● **DATA RECORDS**
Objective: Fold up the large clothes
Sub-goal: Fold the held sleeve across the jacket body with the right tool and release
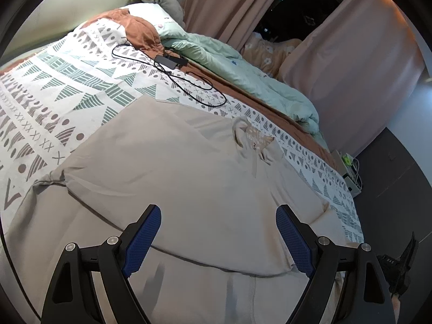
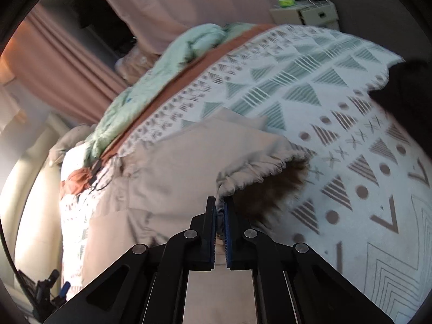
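Beige cloth covered most of the patterned bedspread (image 1: 62,81): a large hooded jacket (image 1: 172,167) lay spread front-up on the bed, its collar toward two o'clock in the left wrist view and a crumpled mint duvet (image 1: 243,67) beyond it at one o'clock. A black charger and cable (image 1: 172,62) sat on the bedspread at eleven o'clock, well apart from the garment.

The right gripper (image 2: 220,208) was clamped on the jacket's gathered cuff (image 2: 259,167), the elastic edge bunched between its pads and the sleeve running away toward ten o'clock across the body. The left gripper (image 1: 218,232) hung spread wide over the lower front, holding nothing, with a fold line crossing between its fingers.

To my eye the sleeve was being folded in. Done well, the cuff should be carried low and flat across the chest so the sleeve lies straight along the body, not twisted, and the grip released only once the cloth rests. The idle left tool could usefully pin the shoulder so the body does not drag.
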`<state>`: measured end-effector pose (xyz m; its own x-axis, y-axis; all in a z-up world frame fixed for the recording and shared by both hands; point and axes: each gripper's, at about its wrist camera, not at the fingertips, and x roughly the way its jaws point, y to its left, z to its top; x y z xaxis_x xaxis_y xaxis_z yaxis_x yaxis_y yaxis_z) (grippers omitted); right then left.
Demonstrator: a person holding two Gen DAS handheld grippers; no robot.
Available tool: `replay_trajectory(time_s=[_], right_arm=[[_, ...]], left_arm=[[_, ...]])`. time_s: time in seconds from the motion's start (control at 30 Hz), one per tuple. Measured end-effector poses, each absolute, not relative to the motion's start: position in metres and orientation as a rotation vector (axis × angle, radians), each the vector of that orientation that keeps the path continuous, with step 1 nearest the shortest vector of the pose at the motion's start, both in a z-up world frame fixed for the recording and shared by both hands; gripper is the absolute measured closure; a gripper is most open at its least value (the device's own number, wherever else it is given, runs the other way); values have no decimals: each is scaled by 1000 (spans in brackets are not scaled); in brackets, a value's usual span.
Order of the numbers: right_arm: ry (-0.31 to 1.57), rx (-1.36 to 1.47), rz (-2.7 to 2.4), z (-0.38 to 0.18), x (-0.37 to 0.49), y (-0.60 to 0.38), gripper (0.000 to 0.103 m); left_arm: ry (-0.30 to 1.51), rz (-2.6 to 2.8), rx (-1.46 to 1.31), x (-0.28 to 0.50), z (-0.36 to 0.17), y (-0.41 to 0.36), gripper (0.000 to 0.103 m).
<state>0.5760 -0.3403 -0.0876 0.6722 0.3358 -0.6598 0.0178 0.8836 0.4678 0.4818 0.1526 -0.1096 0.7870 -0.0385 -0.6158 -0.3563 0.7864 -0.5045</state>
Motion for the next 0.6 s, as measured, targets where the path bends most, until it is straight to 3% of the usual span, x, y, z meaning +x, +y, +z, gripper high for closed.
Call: replay_trajectory(time_s=[0.6], right_arm=[[562,121,390,91,529,-213,98]], left_arm=[[589,220,-700,450,-90,185,15]])
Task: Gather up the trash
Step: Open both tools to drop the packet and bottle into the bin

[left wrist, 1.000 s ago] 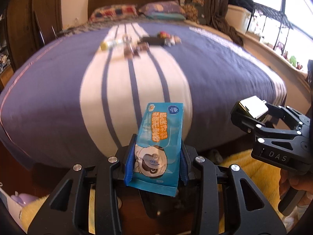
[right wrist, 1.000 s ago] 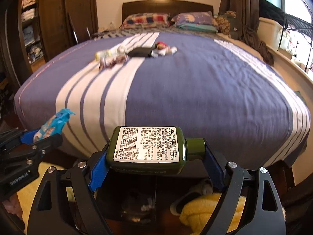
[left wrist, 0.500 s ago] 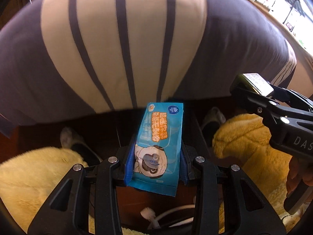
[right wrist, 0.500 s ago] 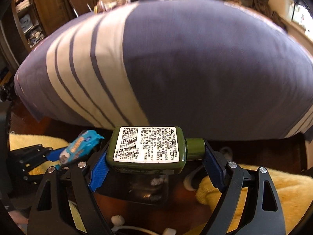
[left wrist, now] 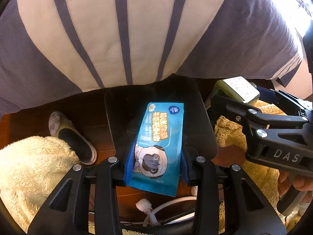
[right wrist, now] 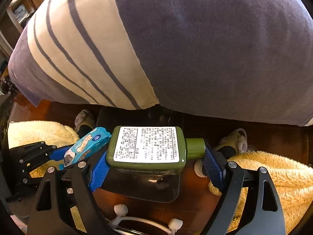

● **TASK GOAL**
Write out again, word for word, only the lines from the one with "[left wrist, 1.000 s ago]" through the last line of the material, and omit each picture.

● **WRITTEN SOLUTION**
[left wrist, 1.000 s ago] 
[right wrist, 1.000 s ago] 
[left wrist, 0.500 s ago] 
[right wrist, 0.500 s ago] 
[left wrist, now] 
[right wrist, now] 

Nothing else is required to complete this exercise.